● SUPPLIED DATA
# # # # #

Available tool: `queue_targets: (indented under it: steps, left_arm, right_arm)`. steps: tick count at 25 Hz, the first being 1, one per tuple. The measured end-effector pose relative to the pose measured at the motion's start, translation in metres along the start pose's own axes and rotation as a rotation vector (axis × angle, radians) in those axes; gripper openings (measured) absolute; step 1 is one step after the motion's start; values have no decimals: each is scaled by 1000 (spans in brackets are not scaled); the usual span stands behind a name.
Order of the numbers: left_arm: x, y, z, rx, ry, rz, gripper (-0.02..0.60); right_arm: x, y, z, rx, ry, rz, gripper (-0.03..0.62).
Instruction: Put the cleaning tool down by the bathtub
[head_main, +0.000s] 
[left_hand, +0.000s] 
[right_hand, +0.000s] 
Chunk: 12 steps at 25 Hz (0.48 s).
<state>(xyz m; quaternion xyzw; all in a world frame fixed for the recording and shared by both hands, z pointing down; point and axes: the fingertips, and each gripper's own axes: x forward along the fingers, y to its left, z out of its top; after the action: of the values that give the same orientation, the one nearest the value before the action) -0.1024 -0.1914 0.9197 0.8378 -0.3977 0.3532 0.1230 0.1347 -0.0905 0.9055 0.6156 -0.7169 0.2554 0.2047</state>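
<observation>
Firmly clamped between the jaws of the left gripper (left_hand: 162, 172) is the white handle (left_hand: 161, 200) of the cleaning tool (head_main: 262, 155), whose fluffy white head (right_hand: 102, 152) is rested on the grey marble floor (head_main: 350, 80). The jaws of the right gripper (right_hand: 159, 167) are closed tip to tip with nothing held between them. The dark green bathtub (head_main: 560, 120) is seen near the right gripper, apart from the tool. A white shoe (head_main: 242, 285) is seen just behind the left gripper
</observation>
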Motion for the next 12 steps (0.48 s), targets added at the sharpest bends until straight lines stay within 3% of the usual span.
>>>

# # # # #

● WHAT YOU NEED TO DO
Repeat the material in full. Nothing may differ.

● RESPONSE TO THE TASK
Available tool: `queue_targets: (indented under it: steps, left_arm, right_arm)`. steps: tick count at 25 Hz, the first being 1, one per tuple. The measured end-effector pose relative to the pose measured at the motion's start, translation in metres along the start pose's own axes and rotation as a rotation vector (axis × angle, radians) in those axes; gripper openings (measured) absolute; step 1 is one step after the motion's start; values have no decimals: each is scaled by 1000 (spans in brackets are not scaled); the usual span stands behind a name.
Order of the numbers: left_arm: x, y, z, rx, ry, rz, gripper (-0.02..0.60); right_arm: x, y, z, rx, ry, rz, gripper (-0.03..0.62).
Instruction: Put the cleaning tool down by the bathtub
[head_main, +0.000s] 
[left_hand, +0.000s] 
[right_hand, +0.000s] 
Chunk: 12 steps at 25 Hz (0.48 s).
<state>(xyz m; quaternion xyzw; all in a world frame fixed for the recording and shared by both hands, z pointing down; point and axes: the fingertips, and each gripper's own axes: x forward along the fingers, y to its left, z out of its top; after the action: of the values that give the same orientation, the one nearest the value before the action) -0.1024 -0.1914 0.9197 0.8378 -0.3977 0.3532 0.1230 0.1347 -0.0905 0.9055 0.6156 -0.7169 0.2554 0.2047</state>
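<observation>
Firmly clamped between the jaws of the left gripper (left_hand: 162, 172) is the white handle (left_hand: 161, 200) of the cleaning tool (head_main: 262, 155), whose fluffy white head (right_hand: 102, 152) is rested on the grey marble floor (head_main: 350, 80). The jaws of the right gripper (right_hand: 159, 167) are closed tip to tip with nothing held between them. The dark green bathtub (head_main: 560, 120) is seen near the right gripper, apart from the tool. A white shoe (head_main: 242, 285) is seen just behind the left gripper
</observation>
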Motion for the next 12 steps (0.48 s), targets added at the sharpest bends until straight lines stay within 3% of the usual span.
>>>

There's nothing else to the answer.